Task to complete – Copy out every line of the data that follows, exactly.

Data extract –

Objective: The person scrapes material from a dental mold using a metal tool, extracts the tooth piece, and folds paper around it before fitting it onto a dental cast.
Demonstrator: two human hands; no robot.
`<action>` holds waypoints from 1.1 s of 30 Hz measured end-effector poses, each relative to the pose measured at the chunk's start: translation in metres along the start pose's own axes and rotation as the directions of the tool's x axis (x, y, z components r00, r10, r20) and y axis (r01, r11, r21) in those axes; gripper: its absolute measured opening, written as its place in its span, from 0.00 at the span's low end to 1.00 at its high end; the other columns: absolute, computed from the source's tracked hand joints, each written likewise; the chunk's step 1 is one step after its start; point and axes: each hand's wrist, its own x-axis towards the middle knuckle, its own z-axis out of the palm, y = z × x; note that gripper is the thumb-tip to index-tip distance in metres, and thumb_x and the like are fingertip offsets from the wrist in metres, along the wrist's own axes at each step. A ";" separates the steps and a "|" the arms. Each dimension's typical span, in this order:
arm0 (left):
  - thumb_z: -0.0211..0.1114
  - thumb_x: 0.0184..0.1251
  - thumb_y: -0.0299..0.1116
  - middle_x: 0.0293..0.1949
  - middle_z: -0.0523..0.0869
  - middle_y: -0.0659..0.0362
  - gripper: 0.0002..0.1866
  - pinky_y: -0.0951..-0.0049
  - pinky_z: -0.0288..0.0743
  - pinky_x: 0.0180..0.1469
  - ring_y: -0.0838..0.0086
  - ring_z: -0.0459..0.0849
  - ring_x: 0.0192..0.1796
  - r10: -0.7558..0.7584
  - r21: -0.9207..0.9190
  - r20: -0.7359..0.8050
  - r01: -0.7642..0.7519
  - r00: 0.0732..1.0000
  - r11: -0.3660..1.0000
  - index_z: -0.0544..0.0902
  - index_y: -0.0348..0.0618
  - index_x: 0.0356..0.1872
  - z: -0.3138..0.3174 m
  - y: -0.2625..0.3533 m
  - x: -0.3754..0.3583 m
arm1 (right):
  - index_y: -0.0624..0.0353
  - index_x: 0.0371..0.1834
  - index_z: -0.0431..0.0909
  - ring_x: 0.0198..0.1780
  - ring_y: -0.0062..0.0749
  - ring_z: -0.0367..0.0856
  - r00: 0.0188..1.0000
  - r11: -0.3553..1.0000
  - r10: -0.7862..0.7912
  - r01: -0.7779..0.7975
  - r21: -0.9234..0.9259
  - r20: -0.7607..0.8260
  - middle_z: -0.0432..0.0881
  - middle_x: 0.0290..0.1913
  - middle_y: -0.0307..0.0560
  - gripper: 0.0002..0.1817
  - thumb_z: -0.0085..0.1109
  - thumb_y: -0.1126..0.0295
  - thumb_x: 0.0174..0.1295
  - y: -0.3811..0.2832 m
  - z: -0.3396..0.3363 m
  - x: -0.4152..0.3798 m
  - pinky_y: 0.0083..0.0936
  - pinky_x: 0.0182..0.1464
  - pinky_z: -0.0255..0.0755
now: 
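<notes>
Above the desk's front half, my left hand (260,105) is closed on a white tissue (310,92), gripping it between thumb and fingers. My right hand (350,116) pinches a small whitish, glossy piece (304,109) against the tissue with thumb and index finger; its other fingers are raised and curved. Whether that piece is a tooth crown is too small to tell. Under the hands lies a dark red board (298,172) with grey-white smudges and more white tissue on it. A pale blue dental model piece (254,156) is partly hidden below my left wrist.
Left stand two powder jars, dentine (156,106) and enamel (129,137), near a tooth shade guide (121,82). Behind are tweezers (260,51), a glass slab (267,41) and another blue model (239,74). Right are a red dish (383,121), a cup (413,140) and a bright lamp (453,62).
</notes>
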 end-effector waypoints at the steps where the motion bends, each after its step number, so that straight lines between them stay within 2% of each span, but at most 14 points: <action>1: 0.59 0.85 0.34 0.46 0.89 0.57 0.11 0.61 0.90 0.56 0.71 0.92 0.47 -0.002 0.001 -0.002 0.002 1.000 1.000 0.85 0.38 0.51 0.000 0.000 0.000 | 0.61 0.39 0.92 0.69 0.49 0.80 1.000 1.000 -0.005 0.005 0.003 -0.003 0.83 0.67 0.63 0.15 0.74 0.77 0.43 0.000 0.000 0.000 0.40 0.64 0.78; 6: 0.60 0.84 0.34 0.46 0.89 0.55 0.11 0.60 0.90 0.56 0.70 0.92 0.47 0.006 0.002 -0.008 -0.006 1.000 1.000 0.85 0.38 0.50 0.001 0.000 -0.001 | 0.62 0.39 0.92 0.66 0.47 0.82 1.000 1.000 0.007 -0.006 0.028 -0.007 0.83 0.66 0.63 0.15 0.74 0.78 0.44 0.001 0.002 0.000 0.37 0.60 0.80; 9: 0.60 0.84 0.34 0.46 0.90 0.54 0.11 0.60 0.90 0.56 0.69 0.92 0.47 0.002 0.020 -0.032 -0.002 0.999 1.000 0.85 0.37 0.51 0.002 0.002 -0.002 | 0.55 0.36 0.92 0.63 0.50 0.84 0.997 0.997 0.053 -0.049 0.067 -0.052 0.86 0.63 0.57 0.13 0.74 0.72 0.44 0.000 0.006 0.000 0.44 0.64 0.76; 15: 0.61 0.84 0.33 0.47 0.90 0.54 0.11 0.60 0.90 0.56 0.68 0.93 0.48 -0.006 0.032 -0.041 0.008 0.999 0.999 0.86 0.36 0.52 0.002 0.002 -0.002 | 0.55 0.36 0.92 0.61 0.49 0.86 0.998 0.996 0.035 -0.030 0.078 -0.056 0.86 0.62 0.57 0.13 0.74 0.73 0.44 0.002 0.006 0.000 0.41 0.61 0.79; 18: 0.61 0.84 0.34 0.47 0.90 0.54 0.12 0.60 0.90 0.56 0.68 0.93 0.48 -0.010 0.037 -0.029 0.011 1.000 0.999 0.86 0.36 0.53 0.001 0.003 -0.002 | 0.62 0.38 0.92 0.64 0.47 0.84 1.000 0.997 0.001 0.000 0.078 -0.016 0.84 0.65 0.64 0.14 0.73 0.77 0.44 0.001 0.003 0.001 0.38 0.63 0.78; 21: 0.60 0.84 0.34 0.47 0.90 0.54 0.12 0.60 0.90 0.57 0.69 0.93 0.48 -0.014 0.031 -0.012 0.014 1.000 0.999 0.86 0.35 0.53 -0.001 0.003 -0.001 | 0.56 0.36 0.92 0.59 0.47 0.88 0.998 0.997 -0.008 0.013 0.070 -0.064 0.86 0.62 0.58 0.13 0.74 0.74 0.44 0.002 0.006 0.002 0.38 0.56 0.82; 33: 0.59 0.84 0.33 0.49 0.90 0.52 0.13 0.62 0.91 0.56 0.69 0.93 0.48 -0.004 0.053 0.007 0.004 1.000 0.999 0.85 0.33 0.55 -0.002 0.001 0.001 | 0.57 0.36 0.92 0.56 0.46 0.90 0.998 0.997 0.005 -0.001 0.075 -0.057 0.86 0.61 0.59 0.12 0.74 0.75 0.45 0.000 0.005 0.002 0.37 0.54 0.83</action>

Answer section –
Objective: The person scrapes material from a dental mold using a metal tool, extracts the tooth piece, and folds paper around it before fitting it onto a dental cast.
Demonstrator: two human hands; no robot.
`<action>` holds waypoints from 1.1 s of 30 Hz measured end-effector poses, each relative to the pose measured at the chunk's start: translation in metres along the start pose's own axes and rotation as the directions of the tool's x axis (x, y, z components r00, r10, r20) and y axis (r01, r11, r21) in those axes; gripper: its absolute measured opening, written as its place in its span, from 0.00 at the span's low end to 1.00 at its high end; the other columns: absolute, computed from the source's tracked hand joints, each written likewise; the chunk's step 1 is one step after its start; point and axes: each hand's wrist, its own x-axis towards the middle knuckle, its own z-axis out of the palm, y = z × x; note that gripper is the thumb-tip to index-tip distance in metres, and thumb_x and the like are fingertip offsets from the wrist in metres, along the wrist's own axes at each step. A ";" separates the steps and a "|" the arms. Each dimension's typical span, in this order:
arm0 (left):
  - thumb_z: -0.0211..0.1114
  - thumb_x: 0.0184..0.1251
  - thumb_y: -0.0299..0.1116
  - middle_x: 0.0293..0.1949
  - middle_z: -0.0523..0.0869
  - middle_y: -0.0659..0.0362
  - gripper: 0.0002..0.1866
  - pinky_y: -0.0951..-0.0049
  - pinky_z: -0.0288..0.0743
  - pinky_x: 0.0180..0.1469
  - ring_y: -0.0838..0.0086
  - ring_z: -0.0459..0.0849
  - ring_x: 0.0192..0.1796
  - r10: -0.7558..0.7584
  - r21: -0.9207..0.9190
  - r20: -0.7359..0.8050
  - r01: -0.7642..0.7519
  - r00: 0.0732..1.0000
  - r11: -0.3660..1.0000
  - index_z: -0.0544..0.0902
  - index_y: -0.0348..0.0618
  - index_x: 0.0356..0.1872
  - z: -0.3138..0.3174 m
  - y: -0.2625..0.3533 m
  - x: -0.3754..0.3583 m
arm1 (right):
  - index_y: -0.0624..0.0353
  - index_x: 0.0371..0.1834
  - index_z: -0.0431..0.0909
  - ring_x: 0.0198..0.1780
  - ring_y: -0.0062..0.0749
  - ring_z: -0.0367..0.0856
  - r00: 0.0188..1.0000
  - r11: -0.3553..1.0000
  - r10: -0.7862..0.7912
  - r01: -0.7779..0.7975
  - r21: -0.9234..0.9259
  - r20: -0.7607..0.8260
  - middle_z: -0.0432..0.0881
  - middle_x: 0.0290..0.1913
  - middle_y: -0.0307..0.0560
  - gripper: 0.0002..0.1817
  - thumb_z: -0.0085..0.1109
  - thumb_y: -0.1126..0.0295
  - thumb_x: 0.0174..0.1295
  - y: -0.3811..0.2832 m
  - z: -0.3396..0.3363 m
  - x: -0.4152..0.3798 m
  - pinky_y: 0.0083..0.0936
  - pinky_x: 0.0182..0.1464
  - pinky_z: -0.0255..0.0755
now: 
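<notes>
Above the desk's front half, my left hand (260,105) is closed on a white tissue (310,92), gripping it between thumb and fingers. My right hand (350,116) pinches a small whitish, glossy piece (304,109) against the tissue with thumb and index finger; its other fingers are raised and curved. Whether that piece is a tooth crown is too small to tell. Under the hands lies a dark red board (298,172) with grey-white smudges and more white tissue on it. A pale blue dental model piece (254,156) is partly hidden below my left wrist.
Left stand two powder jars, dentine (156,106) and enamel (129,137), near a tooth shade guide (121,82). Behind are tweezers (260,51), a glass slab (267,41) and another blue model (239,74). Right are a red dish (383,121), a cup (413,140) and a bright lamp (453,62).
</notes>
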 end-effector waypoints at the steps where the motion bends, each after its step number, so that straight lines between them stay within 2% of each span, but at most 14 points: <action>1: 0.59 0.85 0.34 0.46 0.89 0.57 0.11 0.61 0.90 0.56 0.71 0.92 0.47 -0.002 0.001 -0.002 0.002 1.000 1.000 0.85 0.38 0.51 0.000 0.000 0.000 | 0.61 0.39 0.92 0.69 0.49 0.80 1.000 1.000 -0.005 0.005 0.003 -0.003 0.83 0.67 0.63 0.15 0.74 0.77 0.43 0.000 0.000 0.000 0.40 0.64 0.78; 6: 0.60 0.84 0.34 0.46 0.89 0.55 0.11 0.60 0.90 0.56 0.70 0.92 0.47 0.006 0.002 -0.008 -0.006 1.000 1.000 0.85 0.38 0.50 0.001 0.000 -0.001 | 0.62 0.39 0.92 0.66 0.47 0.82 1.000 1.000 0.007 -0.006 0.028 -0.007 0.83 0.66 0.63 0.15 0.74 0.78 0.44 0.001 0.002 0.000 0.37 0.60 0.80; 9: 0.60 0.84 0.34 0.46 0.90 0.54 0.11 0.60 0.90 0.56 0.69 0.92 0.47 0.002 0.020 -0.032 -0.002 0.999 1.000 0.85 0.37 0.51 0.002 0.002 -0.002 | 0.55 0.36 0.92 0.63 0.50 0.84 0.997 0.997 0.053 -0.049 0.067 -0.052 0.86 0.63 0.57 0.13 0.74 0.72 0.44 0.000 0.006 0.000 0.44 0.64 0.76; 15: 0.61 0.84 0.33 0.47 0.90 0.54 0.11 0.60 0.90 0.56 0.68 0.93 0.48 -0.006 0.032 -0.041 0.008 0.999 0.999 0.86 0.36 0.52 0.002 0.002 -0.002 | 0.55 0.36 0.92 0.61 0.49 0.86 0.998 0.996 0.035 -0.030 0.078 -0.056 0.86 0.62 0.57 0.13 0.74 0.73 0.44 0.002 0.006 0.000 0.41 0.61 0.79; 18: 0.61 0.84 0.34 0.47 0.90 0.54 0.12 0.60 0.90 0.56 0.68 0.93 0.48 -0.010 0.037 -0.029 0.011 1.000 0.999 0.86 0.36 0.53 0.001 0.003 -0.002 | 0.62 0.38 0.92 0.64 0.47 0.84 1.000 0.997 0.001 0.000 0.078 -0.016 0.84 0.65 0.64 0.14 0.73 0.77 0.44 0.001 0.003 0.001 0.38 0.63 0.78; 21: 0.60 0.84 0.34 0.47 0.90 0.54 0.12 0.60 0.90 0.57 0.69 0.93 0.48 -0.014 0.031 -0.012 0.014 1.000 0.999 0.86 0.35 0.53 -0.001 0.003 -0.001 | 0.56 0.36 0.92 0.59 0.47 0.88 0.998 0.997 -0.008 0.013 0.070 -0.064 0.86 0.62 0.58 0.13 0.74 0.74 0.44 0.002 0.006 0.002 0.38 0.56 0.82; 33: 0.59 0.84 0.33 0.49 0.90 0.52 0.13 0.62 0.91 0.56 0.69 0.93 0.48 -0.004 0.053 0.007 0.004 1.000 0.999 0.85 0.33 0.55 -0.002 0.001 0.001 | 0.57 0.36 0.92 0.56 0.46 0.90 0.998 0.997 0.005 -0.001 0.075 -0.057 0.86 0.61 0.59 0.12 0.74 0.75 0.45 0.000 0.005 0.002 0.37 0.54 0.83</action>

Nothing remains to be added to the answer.